→ **What the task asks**:
Leave every picture out. Set down all the lines below exactly.

########

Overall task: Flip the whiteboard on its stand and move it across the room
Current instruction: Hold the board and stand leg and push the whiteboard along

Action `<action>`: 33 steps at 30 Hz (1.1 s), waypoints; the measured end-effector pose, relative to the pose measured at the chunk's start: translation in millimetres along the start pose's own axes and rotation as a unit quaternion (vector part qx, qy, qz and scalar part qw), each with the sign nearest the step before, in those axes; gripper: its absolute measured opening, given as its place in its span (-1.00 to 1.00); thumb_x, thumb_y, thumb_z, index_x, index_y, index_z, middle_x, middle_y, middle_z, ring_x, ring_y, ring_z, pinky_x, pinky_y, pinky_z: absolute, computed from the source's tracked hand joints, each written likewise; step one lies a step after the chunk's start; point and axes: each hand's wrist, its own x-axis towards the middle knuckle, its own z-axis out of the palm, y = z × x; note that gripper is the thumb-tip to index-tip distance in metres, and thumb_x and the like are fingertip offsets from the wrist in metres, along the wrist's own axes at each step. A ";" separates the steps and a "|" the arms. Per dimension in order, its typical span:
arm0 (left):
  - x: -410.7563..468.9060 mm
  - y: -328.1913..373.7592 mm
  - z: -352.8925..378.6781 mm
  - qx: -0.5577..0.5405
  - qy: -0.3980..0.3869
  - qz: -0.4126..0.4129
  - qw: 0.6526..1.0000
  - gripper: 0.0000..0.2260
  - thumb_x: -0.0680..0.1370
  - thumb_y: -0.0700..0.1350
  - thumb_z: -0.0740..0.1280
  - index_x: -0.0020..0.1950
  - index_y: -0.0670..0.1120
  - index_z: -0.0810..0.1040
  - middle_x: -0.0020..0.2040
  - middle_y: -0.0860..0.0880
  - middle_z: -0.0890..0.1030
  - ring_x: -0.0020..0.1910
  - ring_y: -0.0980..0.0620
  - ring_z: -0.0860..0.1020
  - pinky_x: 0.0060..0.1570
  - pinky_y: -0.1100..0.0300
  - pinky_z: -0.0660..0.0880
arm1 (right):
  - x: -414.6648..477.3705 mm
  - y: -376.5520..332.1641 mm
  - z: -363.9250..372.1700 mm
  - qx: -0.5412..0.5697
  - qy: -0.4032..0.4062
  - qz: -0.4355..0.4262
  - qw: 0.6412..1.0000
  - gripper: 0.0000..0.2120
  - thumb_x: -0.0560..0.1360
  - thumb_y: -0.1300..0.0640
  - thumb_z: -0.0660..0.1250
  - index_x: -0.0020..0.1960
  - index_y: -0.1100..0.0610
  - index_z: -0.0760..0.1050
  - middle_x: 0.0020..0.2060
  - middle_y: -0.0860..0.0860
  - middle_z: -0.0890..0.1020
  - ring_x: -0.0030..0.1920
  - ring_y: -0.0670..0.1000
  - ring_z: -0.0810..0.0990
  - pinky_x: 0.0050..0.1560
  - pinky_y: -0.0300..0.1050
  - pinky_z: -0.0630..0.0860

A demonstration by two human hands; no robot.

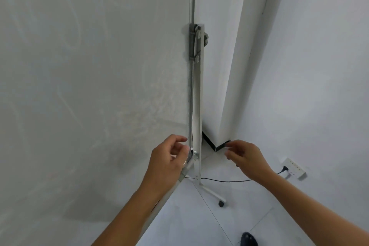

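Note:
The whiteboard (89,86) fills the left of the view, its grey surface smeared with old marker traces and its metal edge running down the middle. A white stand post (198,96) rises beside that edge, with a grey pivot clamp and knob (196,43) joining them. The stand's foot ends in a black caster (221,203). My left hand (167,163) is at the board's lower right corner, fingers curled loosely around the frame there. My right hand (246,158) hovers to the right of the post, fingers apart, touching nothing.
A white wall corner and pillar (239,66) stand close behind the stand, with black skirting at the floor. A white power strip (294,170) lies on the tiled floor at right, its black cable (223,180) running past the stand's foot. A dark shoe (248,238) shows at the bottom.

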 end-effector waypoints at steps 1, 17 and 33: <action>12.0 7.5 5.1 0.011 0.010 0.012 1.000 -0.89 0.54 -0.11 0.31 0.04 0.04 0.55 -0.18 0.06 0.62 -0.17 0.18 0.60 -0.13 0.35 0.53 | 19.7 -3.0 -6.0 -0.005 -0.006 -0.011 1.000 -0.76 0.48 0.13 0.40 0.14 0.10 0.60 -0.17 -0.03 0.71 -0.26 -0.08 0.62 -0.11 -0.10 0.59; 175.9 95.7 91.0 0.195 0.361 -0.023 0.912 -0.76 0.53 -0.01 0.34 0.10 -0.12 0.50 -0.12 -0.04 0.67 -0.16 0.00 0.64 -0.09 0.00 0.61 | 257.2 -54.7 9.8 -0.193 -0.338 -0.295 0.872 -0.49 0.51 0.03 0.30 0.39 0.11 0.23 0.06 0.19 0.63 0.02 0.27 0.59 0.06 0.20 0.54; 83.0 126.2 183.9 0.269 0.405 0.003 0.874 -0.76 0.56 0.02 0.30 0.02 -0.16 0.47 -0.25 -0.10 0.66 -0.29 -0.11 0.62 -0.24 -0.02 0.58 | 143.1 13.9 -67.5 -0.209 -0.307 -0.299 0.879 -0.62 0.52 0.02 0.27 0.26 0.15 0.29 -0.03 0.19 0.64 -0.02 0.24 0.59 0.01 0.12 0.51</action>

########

→ **Result of the task**:
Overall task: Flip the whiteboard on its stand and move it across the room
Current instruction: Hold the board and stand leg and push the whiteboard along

Action `<action>`: 33 steps at 30 Hz (1.1 s), waypoints; the measured end-effector pose, relative to the pose measured at the chunk's start: translation in millimetres along the start pose's own axes and rotation as a unit quaternion (vector part qx, qy, qz and scalar part qw), each with the sign nearest the step before, in those axes; gripper: its absolute measured opening, given as its place in its span (-1.00 to 1.00); thumb_x, thumb_y, thumb_z, index_x, index_y, index_z, middle_x, middle_y, middle_z, ring_x, ring_y, ring_z, pinky_x, pinky_y, pinky_z: absolute, computed from the source's tracked hand joints, each written likewise; step one lies a step after the chunk's start; point and axes: each hand's wrist, its own x-axis towards the middle knuckle, its own z-axis out of the palm, y = z × x; note that gripper is the thumb-tip to index-tip distance in metres, and thumb_x and the like are fingertip offsets from the wrist in metres, along the wrist's own axes at each step. A ";" separates the steps and a "|" the arms. Per dimension in order, its typical span:
arm0 (left):
  - x: -410.7563..468.9060 mm
  - y: -328.1913..373.7592 mm
  - z: -352.8925..378.6781 mm
  - qx: -0.5577..0.5405
  - qy: -0.3980..0.3869
  - qz: -0.4126..0.4129
  - qw: 0.6526..1.0000
  - gripper: 0.0000..0.2260
  - thumb_x: -0.0680..0.1370
  - thumb_y: -0.0700..0.1350
  - thumb_z: -0.0740..0.1280
  - index_x: -0.0020..0.1950
  - index_y: -0.0670..0.1120
  - index_z: -0.0810..0.1040
  - middle_x: -0.0020..0.2040
  - middle_y: -0.0860..0.0880
  - middle_z: -0.0890..0.1030
  - ring_x: -0.0020..0.1910
  - ring_y: -0.0980..0.0620
  - ring_z: -0.0860..0.1020
  - pinky_x: 0.0060..0.1570
  - pinky_y: -0.1100..0.0300
  - pinky_z: -0.0660..0.0880
arm1 (right):
  - x: -414.6648..477.3705 mm
  - y: -376.5520..332.1641 mm
  - z: -363.9250..372.1700 mm
  - qx: -0.5412..0.5697
  - qy: -0.4032..0.4062
  - qz: -0.4355..0.4262
  - qw: 0.6412..1.0000
  - gripper: 0.0000..0.2120
  - thumb_x: -0.0560..0.1360
  - thumb_y: -0.1300..0.0640
  - thumb_z: -0.0660..0.1250
  - index_x: -0.0020..0.1960
  - index_y: -0.1100..0.0610
  - index_z: -0.0760..0.1050
  - middle_x: 0.0020..0.2060
  - middle_y: -0.0860..0.0860
  - middle_z: -0.0890..0.1020
  - ring_x: -0.0030..0.1920
  - ring_y: -0.0670..0.1000
  - ring_z: -0.0810..0.0990
  - pinky_x: 0.0050..0.1560
  - pinky_y: -0.0300..0.1050
  - pinky_z: -0.0630..0.0860

A demonstration by two human hands; no robot.


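Note:
The whiteboard (89,86) fills the left of the view, its grey surface smeared with old marker traces and its metal edge running down the middle. A white stand post (198,96) rises beside that edge, with a grey pivot clamp and knob (196,43) joining them. The stand's foot ends in a black caster (221,203). My left hand (167,163) is at the board's lower right corner, fingers curled loosely around the frame there. My right hand (246,158) hovers to the right of the post, fingers apart, touching nothing.
A white wall corner and pillar (239,66) stand close behind the stand, with black skirting at the floor. A white power strip (294,170) lies on the tiled floor at right, its black cable (223,180) running past the stand's foot. A dark shoe (248,238) shows at the bottom.
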
 end-effector waypoints at steps 1, 17 and 33: <action>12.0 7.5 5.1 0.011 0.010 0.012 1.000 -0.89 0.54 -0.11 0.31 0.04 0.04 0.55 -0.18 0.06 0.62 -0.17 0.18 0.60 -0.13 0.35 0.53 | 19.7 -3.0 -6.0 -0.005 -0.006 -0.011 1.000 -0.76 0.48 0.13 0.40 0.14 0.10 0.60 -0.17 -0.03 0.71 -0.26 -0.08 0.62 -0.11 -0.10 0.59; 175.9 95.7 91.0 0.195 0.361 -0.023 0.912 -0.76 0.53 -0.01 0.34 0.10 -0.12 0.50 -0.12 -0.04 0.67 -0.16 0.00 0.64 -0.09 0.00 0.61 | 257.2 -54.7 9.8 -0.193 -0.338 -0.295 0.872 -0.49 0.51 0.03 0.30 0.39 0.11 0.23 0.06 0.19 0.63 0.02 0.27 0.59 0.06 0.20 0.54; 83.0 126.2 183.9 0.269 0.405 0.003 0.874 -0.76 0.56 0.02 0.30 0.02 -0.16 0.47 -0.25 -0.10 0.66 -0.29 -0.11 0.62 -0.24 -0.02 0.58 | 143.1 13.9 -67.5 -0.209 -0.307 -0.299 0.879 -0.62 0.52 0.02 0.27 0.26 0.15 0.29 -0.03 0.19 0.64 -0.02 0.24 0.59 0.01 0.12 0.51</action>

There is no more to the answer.